*Material to process*.
^^^^^^^^^^^^^^^^
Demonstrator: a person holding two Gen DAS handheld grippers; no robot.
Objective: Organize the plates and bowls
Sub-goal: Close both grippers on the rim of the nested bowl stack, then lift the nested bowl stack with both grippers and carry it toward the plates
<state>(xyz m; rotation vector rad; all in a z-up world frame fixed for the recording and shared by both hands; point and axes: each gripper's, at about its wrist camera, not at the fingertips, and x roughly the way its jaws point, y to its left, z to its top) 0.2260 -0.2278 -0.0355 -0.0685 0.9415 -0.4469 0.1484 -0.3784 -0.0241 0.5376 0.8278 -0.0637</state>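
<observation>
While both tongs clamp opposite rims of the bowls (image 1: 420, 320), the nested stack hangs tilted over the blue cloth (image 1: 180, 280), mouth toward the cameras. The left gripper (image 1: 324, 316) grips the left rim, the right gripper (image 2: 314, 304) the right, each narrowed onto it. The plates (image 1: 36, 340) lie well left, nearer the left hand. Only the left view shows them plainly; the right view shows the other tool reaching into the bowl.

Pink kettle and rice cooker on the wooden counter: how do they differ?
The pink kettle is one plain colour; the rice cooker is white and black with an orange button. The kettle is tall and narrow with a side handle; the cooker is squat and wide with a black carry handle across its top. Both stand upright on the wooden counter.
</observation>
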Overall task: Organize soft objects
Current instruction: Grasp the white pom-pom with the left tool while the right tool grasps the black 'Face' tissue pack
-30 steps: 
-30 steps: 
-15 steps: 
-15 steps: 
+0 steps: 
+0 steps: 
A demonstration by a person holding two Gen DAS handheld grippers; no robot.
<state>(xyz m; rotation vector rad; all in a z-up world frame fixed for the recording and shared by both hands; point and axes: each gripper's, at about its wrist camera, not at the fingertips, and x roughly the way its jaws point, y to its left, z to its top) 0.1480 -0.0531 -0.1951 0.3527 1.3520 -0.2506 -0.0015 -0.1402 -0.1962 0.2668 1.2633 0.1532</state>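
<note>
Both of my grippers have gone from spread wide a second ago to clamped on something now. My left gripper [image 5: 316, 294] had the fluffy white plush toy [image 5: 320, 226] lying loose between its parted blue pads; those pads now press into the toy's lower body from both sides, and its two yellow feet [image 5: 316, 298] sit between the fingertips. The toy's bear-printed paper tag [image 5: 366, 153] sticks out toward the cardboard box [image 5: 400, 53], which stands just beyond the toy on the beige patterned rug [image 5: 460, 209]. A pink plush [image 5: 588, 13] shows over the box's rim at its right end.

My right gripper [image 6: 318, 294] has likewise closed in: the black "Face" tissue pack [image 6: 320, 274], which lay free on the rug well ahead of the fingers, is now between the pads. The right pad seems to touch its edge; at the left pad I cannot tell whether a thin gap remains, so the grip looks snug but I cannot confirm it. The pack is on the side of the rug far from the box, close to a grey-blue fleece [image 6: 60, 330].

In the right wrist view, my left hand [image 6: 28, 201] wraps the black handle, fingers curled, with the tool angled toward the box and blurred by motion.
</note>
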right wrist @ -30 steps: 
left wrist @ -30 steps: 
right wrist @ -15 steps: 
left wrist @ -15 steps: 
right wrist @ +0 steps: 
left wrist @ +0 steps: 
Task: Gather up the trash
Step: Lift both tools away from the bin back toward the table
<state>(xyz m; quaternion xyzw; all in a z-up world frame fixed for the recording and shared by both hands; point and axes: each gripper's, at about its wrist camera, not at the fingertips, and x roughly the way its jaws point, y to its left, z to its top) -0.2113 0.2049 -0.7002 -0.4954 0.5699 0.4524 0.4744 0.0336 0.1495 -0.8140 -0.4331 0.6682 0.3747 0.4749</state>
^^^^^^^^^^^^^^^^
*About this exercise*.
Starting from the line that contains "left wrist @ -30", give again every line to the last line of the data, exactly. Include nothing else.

*Exercise output*.
left wrist @ -30 steps: 
right wrist @ -15 steps: 
left wrist @ -15 steps: 
right wrist @ +0 steps: 
left wrist @ +0 steps: 
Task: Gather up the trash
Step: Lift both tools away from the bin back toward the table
<state>(xyz m; quaternion xyzw; all in a z-up world frame fixed for the recording and shared by both hands; point and axes: each gripper's, at about its wrist camera, not at the fingertips, and x roughly the way its jaws point, y to its left, z to its top) -0.2113 0.2049 -0.7002 -0.4954 0.5699 0.4524 0.4744 0.0336 0.1495 -0.8140 -0.4331 0.6682 0.3747 0.4749</state>

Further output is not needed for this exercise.